There are applications where the transport of all 8 bytes of the 
SMPTE 12M time-code are important (e.g., when the date of the time- 
code must be known or when the RTP transport is used as a transparent 
pipe). On the other hand, there are cases (e.g., when time-codes are 
used with compressed audio) when bandwidth is also important. To 
support both use cases, provision is made for both compact and full 
forms of the time-code. 


4. Requirements and Constraints 


Receivers MUST support time-codes in both RTCP and RTP as well as 
both forms (compact and full) of the time-code. Senders, of course, 
are free to choose. 


Note that the compact form allows frame numbers greater than the full 
form (a field of 6 bits vs. a full binary-coded decimal (BCD) digit 
and a 2-bit BCD digit, which gives a maximum transmitted value of 
29). In some cases, the color frame flag (bit 11) is used to 
‘extend’ the "tens of frames" field from 2 to 3 bits; however, such 
practices are outside the scope of this specification. 
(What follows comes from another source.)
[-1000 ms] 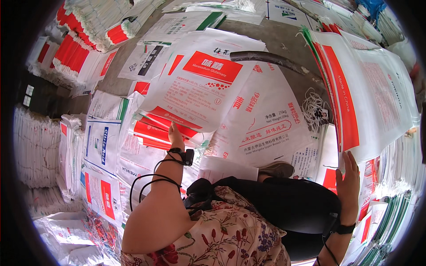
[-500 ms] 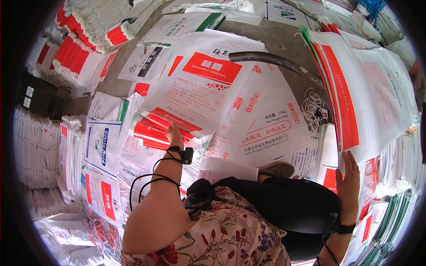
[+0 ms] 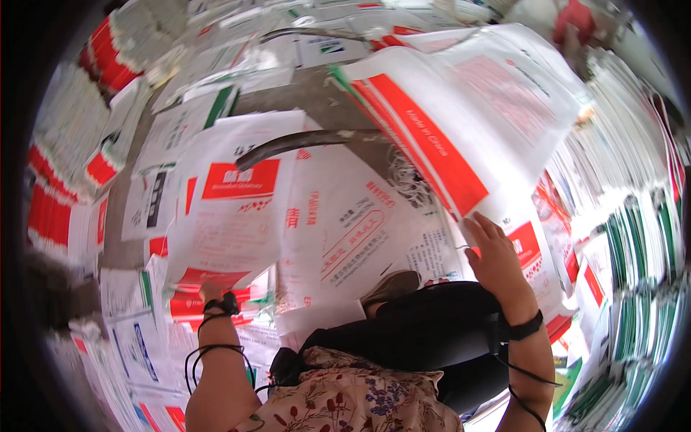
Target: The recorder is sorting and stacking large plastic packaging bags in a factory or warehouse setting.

In the case that a presentation contains more than one stream, 
senders MUST continue to send the standard RTP synchronization 
information in RTCP, even if the streams carry SMPTE time-codes that 
could be used for synchronization. In fact, when time-codes are 
carried by more than one stream, this document does not constrain the 
time-codes: at a given point in time, they may be the same, or they 
may differ (e.g., if they carry the original time-codes of different 
source material that was edited together). 


5. Signaling Information 


If the recipient must ever calculate time-codes based on the RTP 
times, then some setup information is needed. This MUST be sent out- 
of-band -- for example, in a SIP offer/answer exchange [RFC3264]. 
Since this specification is a general header extension [RFC5285], 
when the Session Description Protocol (SDP) is used, the ’extmap’ 
attribute defined by the extension mechanism is also used. 


The setup information should include: 


1. the duration, in the RTP timescale, of a single frame-count in 
the ” frames” portion of the time-code (frame duration)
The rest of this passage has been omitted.